The listing is to be reproduced exactly, excluding its pictures.
⟨
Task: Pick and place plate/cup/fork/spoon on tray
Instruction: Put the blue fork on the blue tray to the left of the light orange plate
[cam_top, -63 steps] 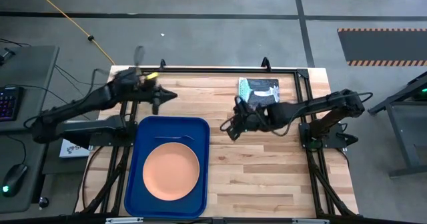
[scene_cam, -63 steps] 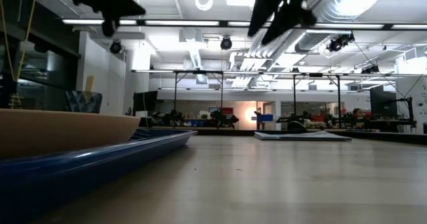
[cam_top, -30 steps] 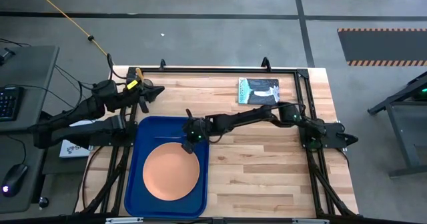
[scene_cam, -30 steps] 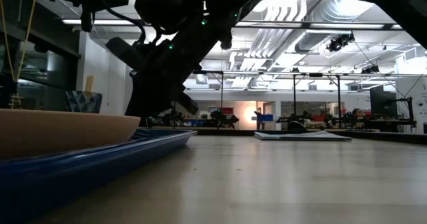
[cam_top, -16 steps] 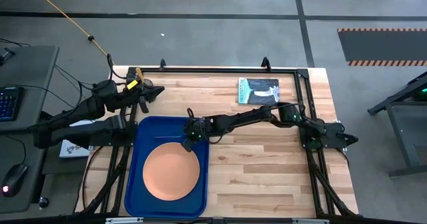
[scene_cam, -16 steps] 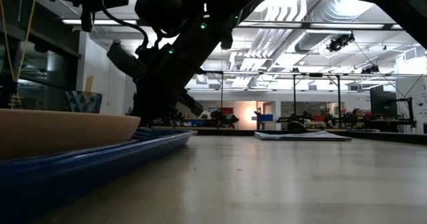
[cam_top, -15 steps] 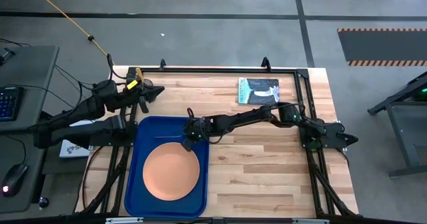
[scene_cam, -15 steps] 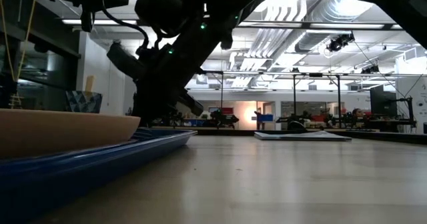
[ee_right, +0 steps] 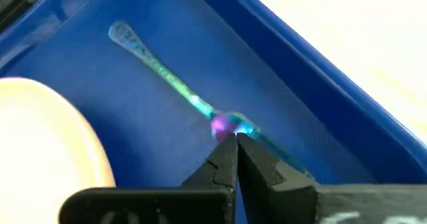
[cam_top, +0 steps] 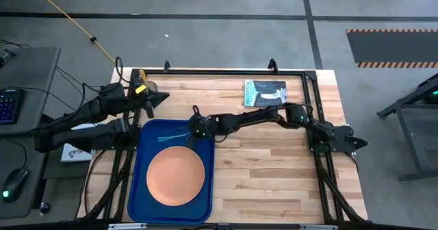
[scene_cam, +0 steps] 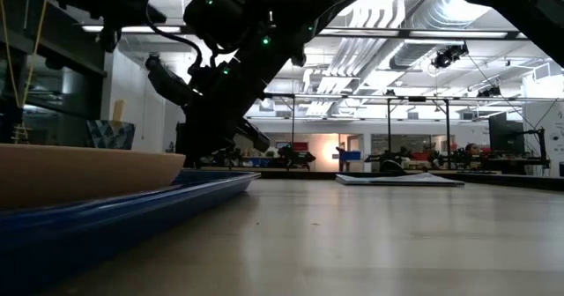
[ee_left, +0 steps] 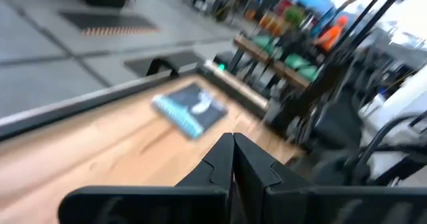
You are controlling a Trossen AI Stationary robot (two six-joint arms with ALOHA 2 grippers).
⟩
## Response box
Task: Pick and place plate/cup/fork/spoon on tray
Instruction: Put the blue fork on the blue tray to the left of the light orange plate
[cam_top, -63 steps] 
[scene_cam, -63 steps] 
[cam_top, -30 steps] 
[scene_cam, -30 steps] 
[cam_top, -16 steps] 
[scene_cam, -16 steps] 
[cam_top, -15 steps] 
[scene_cam, -15 steps] 
[ee_right, +0 steps] 
[cam_top, +0 steps] 
[scene_cam, +0 steps] 
[ee_left, +0 steps] 
You are controlling a Trossen AI Stationary robot (two six-joint arms with ALOHA 2 grippers).

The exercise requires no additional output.